La deuxième objection que j’apporterai aux remarques optimistes de Lokatis a trait à son idée selon laquelle tous les auteurs de RDA auraient, dès la phase d’écriture, eu la censure en tête. Certes, cela a pu être parfois le cas ; on peut penser par exemple à ce que l’on a appelé des éléphants blancs, ces passages jetés volontairement en pâture à la censure afin que ce qui comptait vraiment pût être conservé. On peut aussi penser à cette prudence au regard de certains thèmes critiques et de domaines de la vie problématiques, ainsi qu’à une certaine retenue des auteurs dans leur intervention sur la réalité, ce qui pouvait s’expliquer par de mauvaises expériences qu’ils avaient faites eux-mêmes avec la censure ou qu’ils avaient pu observer chez d’autres. Et bien entendu, ils n’étaient pas rares non plus ceux qui, pendant longtemps – quel gaspillage de vie ! – se tinrent prêts à affronter la censure, l’œuvre en cours ou terminée en main, et qui, dans cette épreuve, définissaient une stratégie dans les limites de laquelle ils louvoyaient prudemment en acceptant certains compromis. Mais dire que l’on aurait toujours travaillé en fonction de la censure, c’est décidément lui accorder trop d’importance. Une fois devant leur page blanche, les véritables écrivains se mouvaient dans un espace où la différenciation esthétique les affranchissait de ce genre de considérations et leur permettait d’accéder à la radicalité de l’art. Mais il est également certain que ces auteurs véritables, qui ne se contentaient pas de siffloter tranquillement dans la forêt, avaient conscience de l’horizon vers lequel ils tendaient par leur écriture, et il est aussi évident qu’ils y intégraient le rapport de confirmation, de critique ou de dépassement dans lequel il leur fallait entrer avec le réel.

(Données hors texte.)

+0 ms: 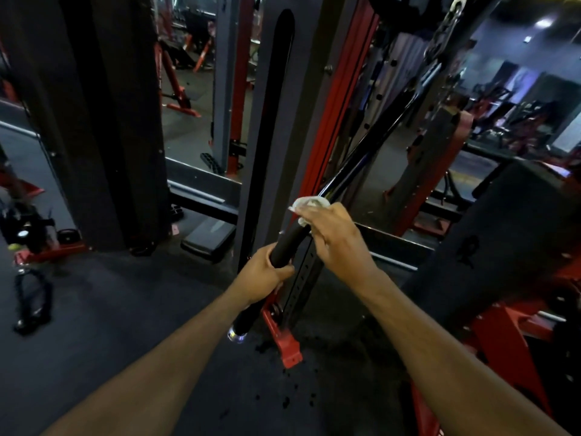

Avant d’examiner cela plus en détail, je voudrais rappeler que le Roman de Hinze et Kunze de Braun constitue une curiosité intéressante, non parce que l’auteur a en permanence la censure à l’esprit, mais bien parce qu’il fait du travail dans les conditions et le cadre imposés par la censure l’objet de son texte. Il inscrit ces conditions au cœur même du roman dans la mesure où ses personnages ne sont pas seulement Hinze et Kunze, le chef et son chauffeur, avec leurs épouses et leurs amantes, un policier, une physiothérapeute, deux curistes et un Kunze secondaire. Mais à ceux-là, Braun ajoute encore un personnage appelé tantôt « narrateur », tantôt « rédacteur », tantôt « auteur » et une fois même « l’auteur B. ». Pour autant, ce n’est pas Braun qui se présente ici trait pour trait : c’est un personnage de fiction derrière lequel se tient l’auteur certes, mais pas sérieusement. C’est un personnage qui lui permet d’évoquer ses problèmes de la façon la plus simple qui soit dans l’existence, celle de l’art. Et comme les auteurs ne sont jamais seuls, même dans leur monde de littérature, le narrateur hérite encore d’une petite amie, Anna, ainsi que d’une critique, Madame le Professeur Messerle, et, lors d’une lecture publique, d’une spectatrice issue de la communauté de ses lecteurs et lectrices, une jeune femme qui se perdra bientôt dans la nuit et qu’il fixe pour le moment du regard comme Kunze le fait avec ses conquêtes amoureuses.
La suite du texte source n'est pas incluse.